Doctors achieve a breakthrough in the treatment of inoperable cancer: hope for victory over a deadly disease
The study gave a child with an incredibly aggressive form of cancer the opportunity to survive and defeat the deadly disease, opening a new stage in the fight against dangerous diseases.
Scientists managed to do the impossible, winning hope for life against all odds for a Belgian boy with an aggressive form of cancer. Despite the gloomy prognoses that the child would live less than a year, they decided to fight the disease to the last, and in the process managed to perform a huge medical miracle for the little boy, IFLScience writes.
A boy named Lucas faced a terrible enemy from the early years of his life – a deadly brain tumor known as diffuse intrinsic pontine glioma, or DIPG for short. This rare type of cancer, which mostly affects children, had a poor prognosis due to its aggressive nature and complex location in the brain stem, which made surgery impossible. As a rule, the survival rate of children diagnosed with VLPD was less than a year.
But then a fateful study called BIOMEDE started. In it, scientists proposed to take a different path. Instead of the usual one-size-fits-all approach, they took a sample of each patient’s tumor to understand its unique characteristics and select a specific treatment method suitable for this type of cancer. Lucas, among 233 other brave children, became a participant in this study, which essentially saved his life. He was treated with a drug called Everolimus, which was selected specifically for him, taking into account the molecular composition of his tumor.
Today, Lucas is a proof of human genius, ingenuity and victory over a terrible disease. At the age of 13, he forgot what cancer was, which is almost unheard of in the fight against VLPD. The tumor that once threatened his life disappeared, amazed doctors and researchers. Dr. Jacques Grill, the lead researcher of BIOMEDE, said that while some of the children in the study lived years beyond the prognosis, Lucas is the only one whose tumor disappeared completely. This incredible result is nothing more than direct evidence of the potential of personalized medicine, when treatment is tailored to a person’s genetic profile.

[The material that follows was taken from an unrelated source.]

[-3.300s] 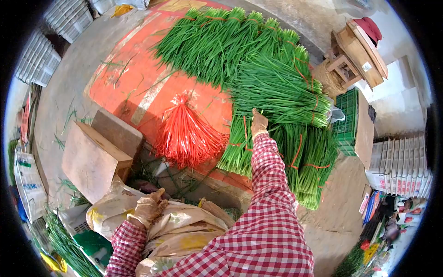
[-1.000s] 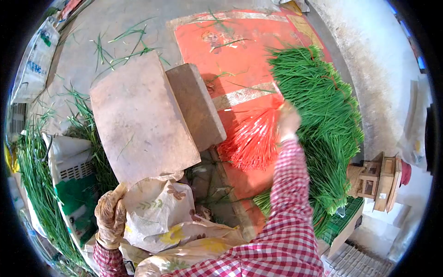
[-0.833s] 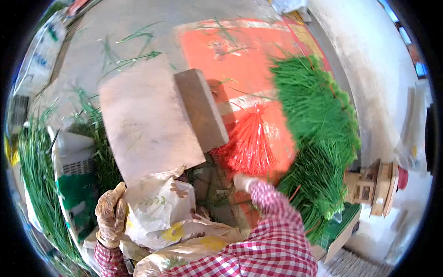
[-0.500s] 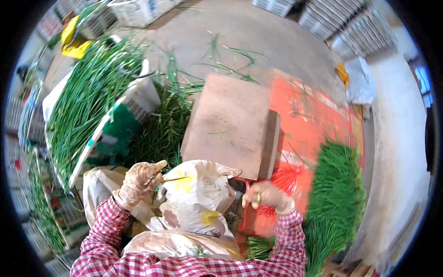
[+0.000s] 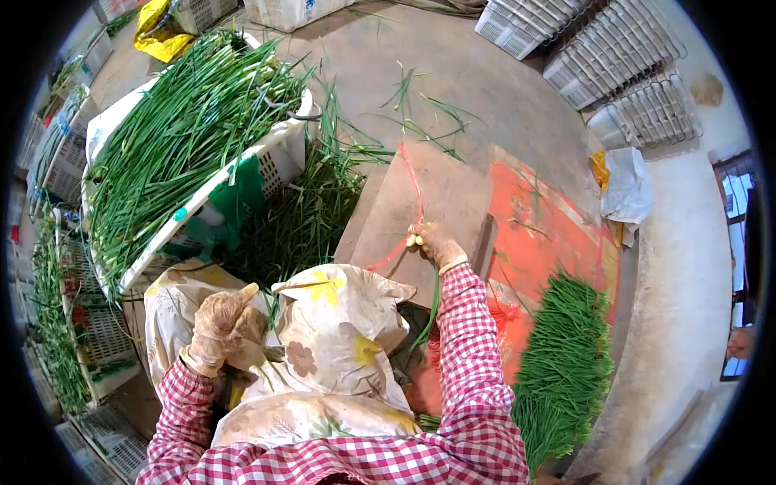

Lucas’s story is a beacon of hope for those struggling with DME and a testament to science’s relentless pursuit of new, sometimes seemingly impossible medical advances. A rare mutation found in Lucas’ tumor made it particularly susceptible to everolimus, which explains why some patients respond better to certain treatments than others. This knowledge formed the basis for the next stage of research, BIOMEDE 2.0, and the development of cancer organoids. These laboratory-grown cells mimic the genetic abnormalities of patients’ tumors, opening a new frontier for ongoing testing and development of treatments without relying on the presence of disease in humans.
However, as Dr. Grill notes, it can take more than a decade to turn a promising discovery into a widely available treatment. Such a long period of time only emphasizes the importance of continuing research and supporting scientific endeavors to save millions of lives.